I'm completely disappointed in this novel. I love Marie Lu's Legend, and I bought Prodigy and still need to read it but I know I will love it because I am head over heels for June and Day. But The Young Elites? Was like eating plain tofu. Bland. Bland Characters. Bland plot. Bland world-building. I didn't feel anything while I was reading. Not what I felt from Legend. Nor was I remotely interested in this strange Renaissance Italy high fantasy.

I feel as thought I said my peace in that paragraph, but I'm going to divulge a little more on my thoughts about The Young Elites.

The anti-hero that Marie Lu introduces, Adelina, is a nice change of pace from the typical young adult protagonist that fights for the good of the world/humanity/people... you catch my drift. Adelina fights for herself. She is unpredictable. A ticking time bomb. Her past is filled with misery, hatred, and abuse from her own father and society itself as she is deemed a malfetto. The darkness inside Adelina dominates her well-being. And it is talked about numerous times within the text, to the point of redundancy. While Adelina's stark and dismal character has a strong air about her, she becomes weighed down by curt attempts to pacify her character. With love. And lots and lots of blushing. The structure of writing when it comes to portraying Adelina's softer, sensitive side when it comes to an air of romance is watered down and poor and choppy.
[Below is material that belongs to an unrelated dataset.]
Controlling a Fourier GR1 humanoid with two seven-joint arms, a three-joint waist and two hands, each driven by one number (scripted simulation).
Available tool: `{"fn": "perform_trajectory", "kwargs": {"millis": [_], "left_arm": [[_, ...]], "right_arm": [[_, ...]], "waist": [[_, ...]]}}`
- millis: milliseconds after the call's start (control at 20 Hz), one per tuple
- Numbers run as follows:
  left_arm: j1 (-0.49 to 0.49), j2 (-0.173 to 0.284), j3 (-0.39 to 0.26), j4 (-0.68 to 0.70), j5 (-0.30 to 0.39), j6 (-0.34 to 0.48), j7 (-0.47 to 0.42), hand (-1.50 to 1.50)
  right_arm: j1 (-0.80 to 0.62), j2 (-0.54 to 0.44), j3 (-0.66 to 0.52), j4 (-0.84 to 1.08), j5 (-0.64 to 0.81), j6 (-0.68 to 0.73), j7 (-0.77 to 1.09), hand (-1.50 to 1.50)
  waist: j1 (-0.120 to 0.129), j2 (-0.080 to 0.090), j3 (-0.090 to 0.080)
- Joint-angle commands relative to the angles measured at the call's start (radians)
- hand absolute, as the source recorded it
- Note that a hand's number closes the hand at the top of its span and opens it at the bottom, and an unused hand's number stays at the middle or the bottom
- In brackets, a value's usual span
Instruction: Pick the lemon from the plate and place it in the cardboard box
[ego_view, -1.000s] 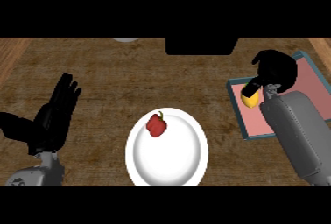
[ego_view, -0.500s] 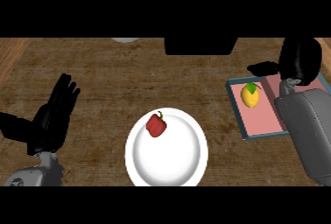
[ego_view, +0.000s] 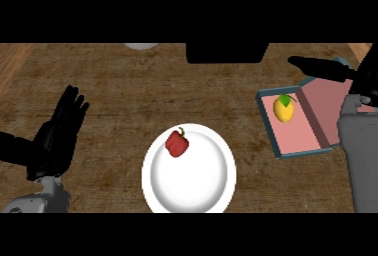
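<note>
The lemon (ego_view: 284, 108) was seen lying inside the box (ego_view: 299, 149), set free. The right hand (ego_view: 328, 69) was held above, fingers spread, nothing gripped. The left hand (ego_view: 59, 131) was rested open beside the plate (ego_view: 190, 187).

Light is dim and even over the brown counter (ego_view: 133, 100), with no clear source and no glare. The white plate (ego_view: 190, 187) is the brightest surface, its lower half shading to pale grey. The black hands cast no distinct shadows; the left hand (ego_view: 55, 135) reads as a flat dark shape. Edges look soft throughout, and a black block (ego_view: 225, 52) at the top shows no detail
</note>
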Motion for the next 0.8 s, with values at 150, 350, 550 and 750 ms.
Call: {"fn": "perform_trajectory", "kwargs": {"millis": [150, 350, 550, 750], "left_arm": [[-0.007, 0.005, 0.012, -0.017, 0.005, 0.006, 0.012, 0.00], [0.021, -0.001, 0.003, -0.037, 0.012, -0.012, 0.007, 0.00], [-0.014, -0.006, -0.016, -0.056, -0.024, 0.026, 0.058, 0.00], [-0.048, -0.007, -0.013, -0.001, -0.012, 0.012, 0.065, 0.00]], "right_arm": [[0.216, 0.000, -0.140, -0.190, -0.249, -0.003, -0.155, -1.50], [0.257, -0.027, -0.201, -0.228, -0.291, -0.014, -0.198, -1.50], [0.388, -0.018, -0.242, -0.297, -0.371, 0.018, -0.288, -1.50], [0.447, -0.034, -0.323, -0.273, -0.500, 0.067, -0.403, -1.50]], "waist": [[-0.002, 0.001, -0.001], [0.005, 0.002, -0.001], [0.004, 0.002, -0.001], [0.001, 0.003, -0.001]]}}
It seemed as if Adelina was on a switch, she was either extremely entranced by beauty or she was swallowed by dread and hatred and darkness. Throw a handsome prince and Violetta into the mix and there's her entire character in a nutshell.

The side characters, mainly the Young Elites themselves, were cookie cutters. Their names escape me as I write this. Though their supernatural powers were kickass. One of the many characters in this novel, Enzo really stood out more than the others, notwithstanding the fact that he is the love interest. And Teren's side of everything that went on had to be the most evoking and interesting part of the entire book and he had maybe five chapters to himself tops. Raffaele was hands down one of my favorites in how elegant and knowledgeable he is, and I wished he had more chapters written in his point of view, something to balance out the dismal view of Adelina or help grasp the Dagger Society a little easier.

For a novel that seemed fueled by action, The Young Elites pacing is stiflingly slow. But when things were getting good, they got good. One attribute of Marie Lu that I was happy stayed consistent. I enjoyed the unpredictability of The Young Elites, happy that I was able to be shocked every now and again.

Except for the flying sting rays, I was just confused about their purpose or their effectiveness in the story.

Final Summation: The Young Elites struggled to grasp my attention or really provoke me to engage. The world is fraught with political strife, and we follow the views of a damaged Adelina as she struggles with herself, the ghosts of her past, the Young Elites, her powers, and love. She can either be an extremely powerful character or a callow one. It depends on the chapter. Paired with slow pacing, a strange world, and blushing every other line, I recommend to borrow rather than purchase.